Daha olağan yaşayanların garip diyebileceği ama kendi hayatım için normal karşıladığım enteresan şeyler oluyor son günlerde. Her gün yeni birşeyler öğreniyor, hayatın farklı bir yüzünü görüyorum, hatırlıyorum, olanlara dua ediyor, olmayanları sıkıntı etmemeye çalışıyorum.

Pazar sabahımı, rutubet ve toz kokulu bir depoda, eski ve yırtık ve solgun ve durgun ve tozlu eşyalarımın arasında geçirdim. "İki taşınma bir yangın"mış ya, bulabildiğim, benim için anlam ifade eden, geçmişe dair neyim varsa almaya, toplamaya çalıştım. Benden başka kimsenin evine, yüreğine, hatıralarına istemediği, kitaplar, fotoğraflar, eşyalar, velhasıl bir "aile"nin yok oluşu.

Eve döndüğümde hızlıca taradığım fotoğrafların arasında beni en çok etkileyen, annem ve kuzeninin ilkokula başlarken, artık olmayan bir evde çektirdikleri, 1953'e ait aşağıdaki resim oldu. Anneciğimin o kendine has, muzur gülüşü, gözlerinin parlaklığı, yaşam sevinci, mutluluğu ve tabii ki kocaman beyaz kurdeleleri.... O gün bugündür her sabah bakıyorum bu resme, fonda yüreğim cızırdıyor.


Yaklaşan Kurban Bayramını düşünerek uyuduğum gecenin sabahında, evet bu sabah, çalan telefonumun bana ulaştırdığı, titrek bir ses. 15 yıldır duymadığım o sesin sahibi, bana neleri hatırlattığı, 1999 yılına dair anılarım, büyükbabacığım, "var" ama "yok" olan onca insanım, çare içinde çaresizliğim, "var" içinde "yok"luğum, "yok" içinde "var"lığım....

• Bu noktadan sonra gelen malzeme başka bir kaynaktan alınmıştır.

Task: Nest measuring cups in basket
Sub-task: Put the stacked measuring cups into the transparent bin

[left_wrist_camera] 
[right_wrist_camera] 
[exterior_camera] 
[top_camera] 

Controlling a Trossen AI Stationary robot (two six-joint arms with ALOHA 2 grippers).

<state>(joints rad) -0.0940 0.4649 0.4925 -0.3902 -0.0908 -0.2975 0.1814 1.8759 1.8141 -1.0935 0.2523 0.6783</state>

Çalışkan ve onurlu insanların geleceklerinin, dolayısıyla ülke adına hepimizin geleceğinin "adalet", "vesayetten kurtulma" adına çekilip alınması ve onları birilerinin insafına muhtaç bırakmanın dayanılmaz "hafif"liği....

Geçmişin izini sürer ve geçmişimce kovalanırken, anneciğimin bana öğütlediği, "iyilik ve kötülük yeryüzünden asla silinmez, yaptıklarına/yapacaklarına/kararlarına dikkat et". Ve büyükbabamın hayat felsefesi, "Allah, bir kuluna imkan, makam ya da para veriyorsa, bunları paylaşması içindir, böbürlenmesi için değil." sözlerinin yeniden aklıma gelmesi. Bugünkü aklımla onları tekrar anlamaya çalışmam.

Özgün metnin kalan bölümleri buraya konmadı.